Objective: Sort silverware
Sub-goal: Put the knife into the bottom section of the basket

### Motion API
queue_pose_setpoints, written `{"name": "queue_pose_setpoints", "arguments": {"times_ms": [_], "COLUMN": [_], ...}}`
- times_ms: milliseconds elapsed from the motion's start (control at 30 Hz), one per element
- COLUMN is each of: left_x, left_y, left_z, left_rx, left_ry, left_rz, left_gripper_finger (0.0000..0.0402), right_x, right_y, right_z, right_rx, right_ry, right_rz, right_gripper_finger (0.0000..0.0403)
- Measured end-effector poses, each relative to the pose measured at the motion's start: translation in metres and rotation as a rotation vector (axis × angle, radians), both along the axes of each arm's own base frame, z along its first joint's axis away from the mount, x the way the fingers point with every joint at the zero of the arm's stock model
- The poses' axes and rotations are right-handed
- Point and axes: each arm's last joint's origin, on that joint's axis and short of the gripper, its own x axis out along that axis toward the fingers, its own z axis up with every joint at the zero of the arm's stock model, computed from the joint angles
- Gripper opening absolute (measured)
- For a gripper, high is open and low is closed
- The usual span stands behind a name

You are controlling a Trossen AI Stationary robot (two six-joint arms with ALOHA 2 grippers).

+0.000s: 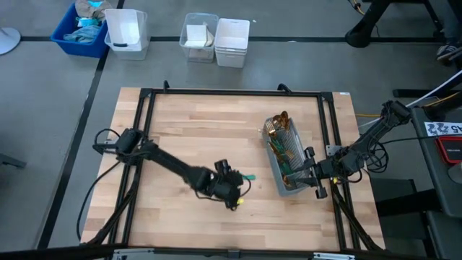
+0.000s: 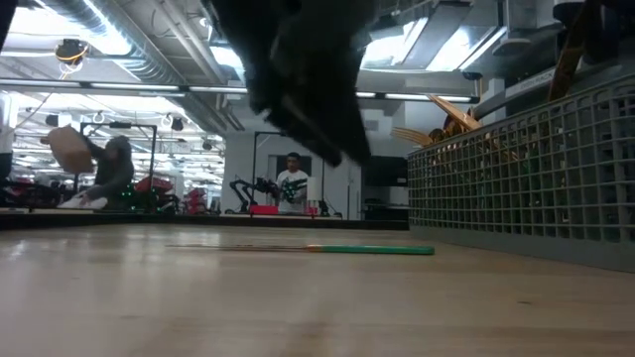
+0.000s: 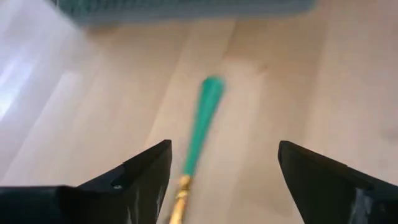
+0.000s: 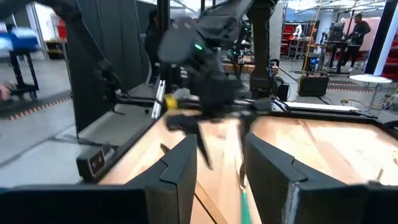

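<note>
While your left gripper (image 1: 234, 196) hangs over the middle of the wooden table (image 1: 195, 130), its fingers (image 3: 146, 171) are spread wide with nothing between them but air — the left wrist view shows a single utensil (image 3: 198, 140) lying flat on the wood right under that gap, teal handle pointing away toward the grey mesh caddy (image 1: 287, 157), gold end nearer the claw. You can't tell from these shots whether it's a fork, spoon or knife. From the low view that same piece (image 2: 369, 250) sits flat on the table, apart from the caddy wall (image 2: 526, 169), with the dark gripper above it. The rest of the silverware (image 1: 278, 126) is standing in the caddy on the table's right side, gold heads poking out at the far end. Your right gripper (image 1: 316, 177) is parked just beside the caddy's near right corner — its fingers (image 4: 177, 171) are parted a bit and holding nothing. A person (image 2: 292, 184) is standing way back in the room.
</note>
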Motion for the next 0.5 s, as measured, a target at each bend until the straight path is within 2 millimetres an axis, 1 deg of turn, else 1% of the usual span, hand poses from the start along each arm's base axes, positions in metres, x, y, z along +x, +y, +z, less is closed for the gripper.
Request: {"name": "queue_pose_setpoints", "arguments": {"times_ms": [100,200,300,367,500], "left_x": [0.003,0.003,0.002,0.0,0.0], "left_y": [0.02,0.037,0.052,0.061,0.072], "left_z": [-0.005,-0.015,-0.026,-0.032,-0.038], "left_rx": [-0.02,-0.064,-0.101,-0.1,-0.12], "left_ry": [0.07,0.138,0.172,0.191,0.193], "left_rz": [-0.002,-0.016,-0.021,-0.003,0.015], "left_gripper_finger": [0.0271,0.0251,0.0228,0.0216,0.0197], "right_x": [0.0,-0.001,-0.001,-0.001,0.0], "right_y": [0.001,0.003,0.004,0.005,0.006], "right_z": [0.008,0.026,0.04,0.049,0.069], "right_rx": [0.071,0.135,0.158,0.156,0.141], "right_ry": [-0.051,-0.13,-0.162,-0.173,-0.165], "right_rz": [0.047,0.122,0.146,0.165,0.175], "right_gripper_finger": [0.0131,0.0131,0.0131,0.0131,0.0131]}}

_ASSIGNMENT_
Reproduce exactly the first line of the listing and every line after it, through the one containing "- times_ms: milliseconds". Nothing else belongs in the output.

_TASK ANSWER_
Objective: Sort silverware
Sub-goal: Put the knife into the bottom section of the basket

### Motion API
queue_pose_setpoints, written `{"name": "queue_pose_setpoints", "arguments": {"times_ms": [_], "COLUMN": [_], ...}}`
- times_ms: milliseconds elapsed from the motion's start (control at 30 Hz), one per element

No further output is required, since the answer is complete.